Un huésped inesperado.
Además de la bohemia intelectual, la otra vía desde la cual Pichon había arribado al psicoanálisis era la de la psiquiatría. Durante muchos años dictó clases antológicas en el Hospicio de la Merced, hoy Hospital Borda. En el recinto opresivo del hospicio puso en práctica tanto sus interpretaciones originales acerca de la locura como modelos de organización asistencial, la base de su teoría del grupo operativo y sus posteriores desarrollos en psicología social.
Pichon había sido campeón juvenil de boxeo y también bebía. Algunos cuentan que sus conferencias, inolvidables cuando trataban acerca de la locura, eran más brillantes mientras más borracho estaba. A esa altura, Pichon podría haber sido confundido con un personaje de Hemingway, o incluso con Hemingway mismo. Diluyendo el frágil límite entre vida y profesión, recomendaba a los analistas, además de sumergirse en divanes propios y ajenos y de cultivar textos con minucia, que tuvieran “codo y mostrador”. Hay quienes dicen que no, que en verdad les sugería “calle y corazón”. Pero se sabe cómo son las cosas cuando se trata de una leyenda…
El respeto del maestro por las enseñanzas del loco jamás desaparecería, ni aún cuando, años después, al mismo Pichon le tocara ocupar el lugar de interno. Acechado por el alcohol y los fármacos, Pichon venía a curarse a Córdoba, al viejo Sanatorio Bermann.
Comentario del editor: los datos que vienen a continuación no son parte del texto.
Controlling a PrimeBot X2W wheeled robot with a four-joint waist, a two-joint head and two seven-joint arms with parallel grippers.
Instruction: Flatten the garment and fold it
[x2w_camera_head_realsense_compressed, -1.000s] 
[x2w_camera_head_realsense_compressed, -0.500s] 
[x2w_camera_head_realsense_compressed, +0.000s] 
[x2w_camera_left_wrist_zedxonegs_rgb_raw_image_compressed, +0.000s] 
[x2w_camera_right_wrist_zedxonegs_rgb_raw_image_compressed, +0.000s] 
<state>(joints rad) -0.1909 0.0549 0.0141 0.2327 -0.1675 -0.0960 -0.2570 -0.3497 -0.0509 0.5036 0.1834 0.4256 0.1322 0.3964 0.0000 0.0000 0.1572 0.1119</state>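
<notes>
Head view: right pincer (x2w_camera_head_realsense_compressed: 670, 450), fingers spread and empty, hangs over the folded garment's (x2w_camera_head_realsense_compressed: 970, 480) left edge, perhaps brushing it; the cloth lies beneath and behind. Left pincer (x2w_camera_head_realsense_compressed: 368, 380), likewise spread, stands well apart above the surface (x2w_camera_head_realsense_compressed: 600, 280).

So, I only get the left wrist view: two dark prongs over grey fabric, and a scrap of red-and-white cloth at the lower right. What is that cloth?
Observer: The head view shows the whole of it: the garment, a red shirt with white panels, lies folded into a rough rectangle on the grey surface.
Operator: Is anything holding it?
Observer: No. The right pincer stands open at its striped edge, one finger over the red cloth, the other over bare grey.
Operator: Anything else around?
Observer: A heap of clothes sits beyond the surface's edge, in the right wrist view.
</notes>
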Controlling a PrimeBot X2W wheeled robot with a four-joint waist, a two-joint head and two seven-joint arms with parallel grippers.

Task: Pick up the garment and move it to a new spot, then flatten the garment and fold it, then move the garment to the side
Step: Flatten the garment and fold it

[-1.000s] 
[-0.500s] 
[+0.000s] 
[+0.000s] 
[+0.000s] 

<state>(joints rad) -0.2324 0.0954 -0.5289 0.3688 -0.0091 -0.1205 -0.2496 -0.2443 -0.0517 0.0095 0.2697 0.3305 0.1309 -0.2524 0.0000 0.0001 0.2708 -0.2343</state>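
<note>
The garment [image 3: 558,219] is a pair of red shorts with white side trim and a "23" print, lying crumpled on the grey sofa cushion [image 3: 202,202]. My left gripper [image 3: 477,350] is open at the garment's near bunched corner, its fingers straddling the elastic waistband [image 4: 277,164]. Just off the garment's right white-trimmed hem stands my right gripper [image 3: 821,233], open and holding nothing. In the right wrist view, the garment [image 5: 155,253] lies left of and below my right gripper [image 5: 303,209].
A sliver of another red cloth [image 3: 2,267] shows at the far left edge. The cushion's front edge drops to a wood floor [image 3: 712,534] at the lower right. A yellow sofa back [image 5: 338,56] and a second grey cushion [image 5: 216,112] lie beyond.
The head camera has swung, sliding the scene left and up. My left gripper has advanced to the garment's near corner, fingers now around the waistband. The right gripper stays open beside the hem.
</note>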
Su segunda mujer (tuvo al menos tres) pereció en un accidente mientras venía desde Buenos Aires a visitarlo. Allí, huésped inesperado en la casa de los locos, una generación privilegiada –entre quienes estaban, podemos imaginarlo, los mismos que lo trataban- asistió a sus cursos y pudo disfrutar del último aliento de su enseñanza.
Pichon a esa altura era un navegante subterráneo cuya vida, relataba Masotta, se había convertido en una deriva. Una deriva a través de la cual exploraba sin naufragar costas extrañas, entre el cielo y el infierno. De una manera u otra -lo recordaba aquél a quien, náufrago a su vez, Pichon había sabido alojar- “su vida nos concernía a todos. Él tenía algo de la imagen del Santo a quien se le perdona todo”. Por entonces una comunidad inconfesable de psicoanalistas “ortodoxos” o lacanianos, psiquiatras de hospital, psicodramatistas y actores, poetas extraviados o amas de casa y deportistas devenidos psicólogos sociales, se reconocían como sus discípulos. Todos le debían algo a ese maestro muerto hace poco más de treinta años atrás.
Nos gustaría pensar que todo continúa, y estar atentos al próximo episodio protagonizado por el legendario Pichon, “el más grande analista argentino”, según la historiadora Élisabeth Roudinesco. Pero no es así. Vivimos una época gris en la que los maestros no abundan y, aún disponiendo de sus textos, algo está irremediablemente perdido. La enseñanza de Pichon, a la vez oral y ejemplar, en la que quien oficiaba de maestro se jugaba la vida en lo que decía, parece condenada a perderse. Y a rastrearse. Y a volverse a perder.
Quizás en una leyenda, tejida y destejida incontables veces, se trate sólo de eso.